Beyond the Badge: Rethinking What “Trial-Ready” Really Means in Radiopharma

Intro

In many corners of the clinical research world, a credential or checklist often signals readiness. But when it comes to radiopharmaceutical trials, paperwork doesn't always reflect operational capability. A site may meet certification requirements, yet still be unprepared to handle the realities of theragnostic protocol execution, especially when multiple departments, radiation handling, and time-sensitive logistics are involved.

This post explores why standard certifications, like SNMMI Centers of Excellence or GCP compliance, are necessary but insufficient when evaluating true readiness for radiopharmaceutical research. As detailed in recent frameworks for clinical site assessment, readiness should be evaluated across infrastructure, operational workflows, study management capacity, and regulatory coordination, not just credentials [1].

Why Credentialing Falls Short

Credentialing is designed to standardize baseline competence. But in practice, it doesn’t assess whether a site can handle the procedural and logistical demands of an actual RLT protocol. For example, the presence of PET/CT equipment or nuclear medicine staff doesn’t guarantee coordination with pharmacy or dosimetry workflows.
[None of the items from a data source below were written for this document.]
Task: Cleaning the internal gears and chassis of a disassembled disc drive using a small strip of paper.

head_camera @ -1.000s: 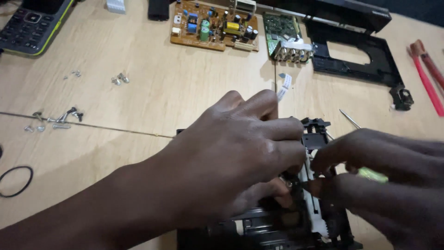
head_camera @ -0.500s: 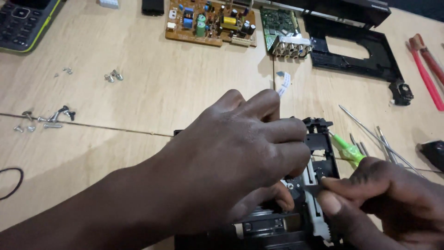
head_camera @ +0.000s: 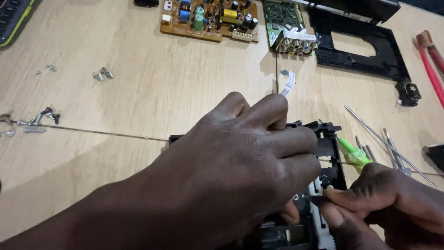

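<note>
While left hand (head_camera: pixel 240 162) grips black frame (head_camera: pixel 329 143) — right hand (head_camera: pixel 384 203) fingers pinching small part, brown board (head_camera: pixel 208 21) beyond.

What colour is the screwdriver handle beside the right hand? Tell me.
Bright translucent green; the screwdriver handle shows in the head view, just above the right hand.

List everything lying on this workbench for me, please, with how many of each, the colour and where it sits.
black plastic mechanism: one, black with a white part, near edge, under both hands
brown circuit board: one, far centre
green circuit board: one, with coloured sockets, right of the brown one
black frame: one, far right
ribbon cable: one, white, centre
screws: several, silver and dark, left side
green-handled tool: one, right
metal rods: several, silver, right
red-handled tool: one, right edge
wooden table: one, pale
left hand: covers the mechanism
right hand: pinches a small part at the mechanism
</note>
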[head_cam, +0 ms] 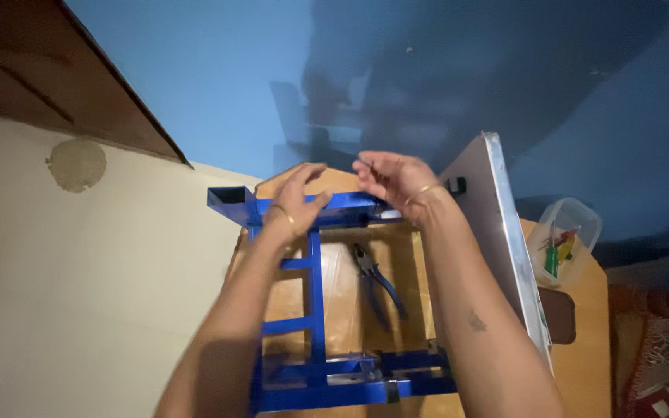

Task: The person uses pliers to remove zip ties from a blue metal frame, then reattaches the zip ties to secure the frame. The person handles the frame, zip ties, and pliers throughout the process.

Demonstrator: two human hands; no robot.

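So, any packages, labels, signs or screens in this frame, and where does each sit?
Clear plastic container: right edge of the wooden table, rounded box, see-through, green and red items inside.
No labels, signs or screens visible.

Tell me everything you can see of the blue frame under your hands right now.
The blue frame looks like painted metal, built from square tube and flat bars: a long upright member with short rungs off its left side, a far crossbar with an open tube end at the left, and a near crossbar. It lies on a wooden table. The left hand rests on the far crossbar; the right hand is at the same bar, fingers loosely curled. Pliers lie on the table inside the frame.
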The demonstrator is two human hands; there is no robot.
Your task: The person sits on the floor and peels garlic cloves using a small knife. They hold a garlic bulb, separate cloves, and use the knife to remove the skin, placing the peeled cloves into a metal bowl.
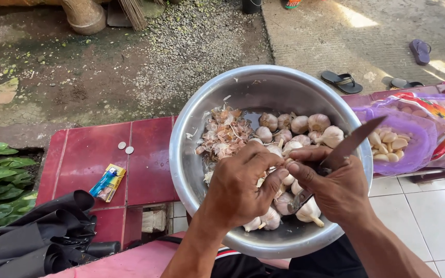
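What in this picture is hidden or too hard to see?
Head view:
- The garlic clove between the left hand and right hand: fingers cover it.
- The knife handle: hidden in the right hand.
- The purple bag of peeled cloves: cut off by the right edge.
- Two small round things on the red tiles: too small.

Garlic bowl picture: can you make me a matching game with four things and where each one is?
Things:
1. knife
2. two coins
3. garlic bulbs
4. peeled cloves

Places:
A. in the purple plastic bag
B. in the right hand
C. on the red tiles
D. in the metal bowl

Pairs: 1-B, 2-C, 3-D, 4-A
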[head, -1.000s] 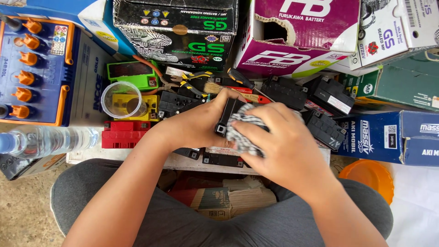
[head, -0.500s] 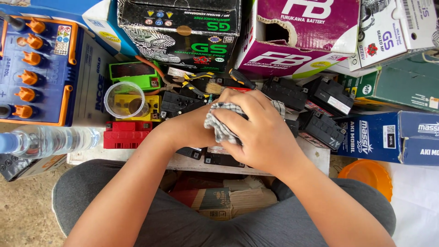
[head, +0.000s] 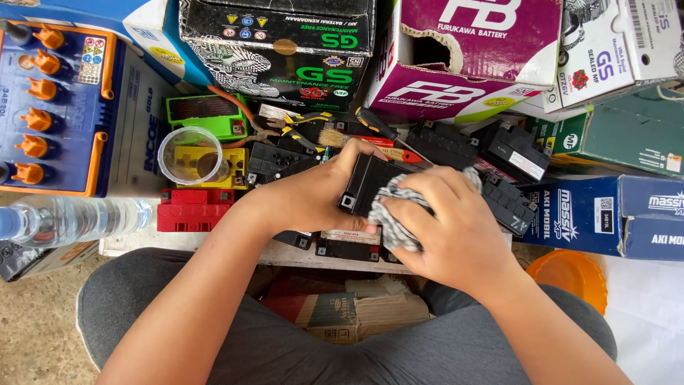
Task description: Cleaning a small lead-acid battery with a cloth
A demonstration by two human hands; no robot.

According to a 2025 report from SCRS, radiopharmaceutical readiness requires significant resource planning, often across departments that don’t regularly collaborate [2]. It also depends on how flexibly a site can adapt to therapy-specific handling, imaging, safety, and monitoring requirements.

Readiness In Action

True trial readiness includes:

• Active coordination between radiopharmacy, imaging, oncology, and safety teams

• Availability of trained staff familiar with radiolabeled drug workflows

• Licensing and storage capabilities for novel isotopes

• The ability to integrate protocol-specific demands into existing operations

These criteria aren’t captured in most checklists. A 2024 peer-reviewed framework emphasized that trial readiness should not be assessed by infrastructure alone. Instead, it identified six key domains that reflect a site’s real operational fitness: research team experience, physical infrastructure, study and data management, ethics and safety oversight, and broader organizational support systems [1]. These dimensions help distinguish between surface-level preparedness and functional execution capacity.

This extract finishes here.